MA L’AUTORE PREFERITO è quello che dà il titolo al volume: Randolph Caldecott (Hey Diddle Diddle e Baby Bunting) il quale segnò con le sue opere la nascita del libro illustrato moderno, inventando attraverso le sue filastrocche «un’ingegnosa giustapposizione di immagine e parola», un contrappunto dal ritmo sincopato. E la musica rappresentava per Sendak una fonte sorgiva per la creazione delle sue illustrazioni. Caldecott, amico dei Preraffaelliti (insieme a Walter Crane e Kate Greenaway, è stato uno dei tre illustratori a lavorare con il celebre tipografo inglese Edmund Evans), morì a soli 40 anni dopo aver tratto ispirazione per i suoi animali dalle campagne che percorreva a piedi e prima di lasciare questa terra, ruppe gli argini delle diverse discipline trasformandosi da mero illustratore in un abilissimo direttore di scena, attirando su di sé l’ammirazione sconfinata di Maurice Sendak.

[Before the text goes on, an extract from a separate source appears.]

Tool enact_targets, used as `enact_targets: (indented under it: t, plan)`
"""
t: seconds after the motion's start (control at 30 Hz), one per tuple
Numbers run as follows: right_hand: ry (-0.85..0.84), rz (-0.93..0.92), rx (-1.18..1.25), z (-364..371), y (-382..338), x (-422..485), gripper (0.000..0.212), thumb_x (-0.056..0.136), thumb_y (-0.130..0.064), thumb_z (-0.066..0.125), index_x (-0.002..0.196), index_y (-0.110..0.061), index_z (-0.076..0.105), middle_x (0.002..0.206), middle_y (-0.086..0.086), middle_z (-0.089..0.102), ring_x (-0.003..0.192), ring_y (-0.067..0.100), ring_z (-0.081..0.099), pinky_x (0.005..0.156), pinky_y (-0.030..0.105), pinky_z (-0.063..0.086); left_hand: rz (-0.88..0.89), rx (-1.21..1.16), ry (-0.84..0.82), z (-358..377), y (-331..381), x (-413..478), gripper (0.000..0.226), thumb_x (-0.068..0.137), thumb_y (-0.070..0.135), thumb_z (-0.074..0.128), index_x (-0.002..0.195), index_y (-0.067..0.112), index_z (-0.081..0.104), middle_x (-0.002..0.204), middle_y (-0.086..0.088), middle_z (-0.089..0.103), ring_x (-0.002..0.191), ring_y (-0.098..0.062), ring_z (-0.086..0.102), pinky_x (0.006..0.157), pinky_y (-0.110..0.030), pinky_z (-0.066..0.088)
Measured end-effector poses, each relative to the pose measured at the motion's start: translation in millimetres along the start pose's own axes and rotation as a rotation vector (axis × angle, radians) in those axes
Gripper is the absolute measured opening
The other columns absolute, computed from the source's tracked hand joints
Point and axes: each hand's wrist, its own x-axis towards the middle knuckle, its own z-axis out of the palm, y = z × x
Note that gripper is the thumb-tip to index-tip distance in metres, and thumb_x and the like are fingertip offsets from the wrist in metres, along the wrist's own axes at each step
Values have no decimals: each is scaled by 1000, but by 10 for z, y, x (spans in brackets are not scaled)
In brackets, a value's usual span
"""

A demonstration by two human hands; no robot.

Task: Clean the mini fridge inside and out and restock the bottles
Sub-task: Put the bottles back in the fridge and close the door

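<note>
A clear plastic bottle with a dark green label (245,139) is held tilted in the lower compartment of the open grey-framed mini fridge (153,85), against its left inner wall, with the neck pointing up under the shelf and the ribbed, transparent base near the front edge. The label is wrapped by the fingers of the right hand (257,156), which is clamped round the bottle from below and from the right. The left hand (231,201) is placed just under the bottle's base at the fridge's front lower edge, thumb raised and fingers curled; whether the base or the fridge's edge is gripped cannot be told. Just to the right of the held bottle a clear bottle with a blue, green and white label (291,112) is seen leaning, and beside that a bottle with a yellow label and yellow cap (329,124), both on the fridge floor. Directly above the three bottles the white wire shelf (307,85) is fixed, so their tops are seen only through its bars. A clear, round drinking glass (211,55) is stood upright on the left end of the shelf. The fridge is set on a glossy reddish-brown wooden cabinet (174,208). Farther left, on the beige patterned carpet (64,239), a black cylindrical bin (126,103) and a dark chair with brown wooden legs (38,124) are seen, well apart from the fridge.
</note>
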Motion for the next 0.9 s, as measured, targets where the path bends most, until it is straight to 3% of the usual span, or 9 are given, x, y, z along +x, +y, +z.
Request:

ANDERSEN, invece, provoca all’autore non poca irritazione. Gli rimprovera di aver favorito lo stereotipo del povero figlio del ciabattino che vede la sua vita volgere in una fiaba, ma non può evitare di riconoscere la grande duttilità – e modernità – della sua lingua. E anche la capacità di infondere un soffio di vita negli oggetti inerti della quotidianità. Trova però sadico quel nordico e ghiacciato accanirsi su Karen, protagonista di Scarpette rosse e sulla Sirenetta, mentre salva – per originalità e mancanza di sentimentalismo – il racconto I fiori della piccola Ida.
Molto bello, perché mai ovvio, è l’omaggio tributato a Beatrix Potter, che i suoi vicini piansero come agricoltrice ma che Sendak ricorda – oltre che per Peter coniglio – per quel diario scritto in codice in cui la giovane donna beneducata sotto i severi auspici vittoriani, abbozza un’autoanalisi attraverso minuzie e dettagliate narrazioni di sé. Un canovaccio esistenziale tutto redatto in una assorta solitudine.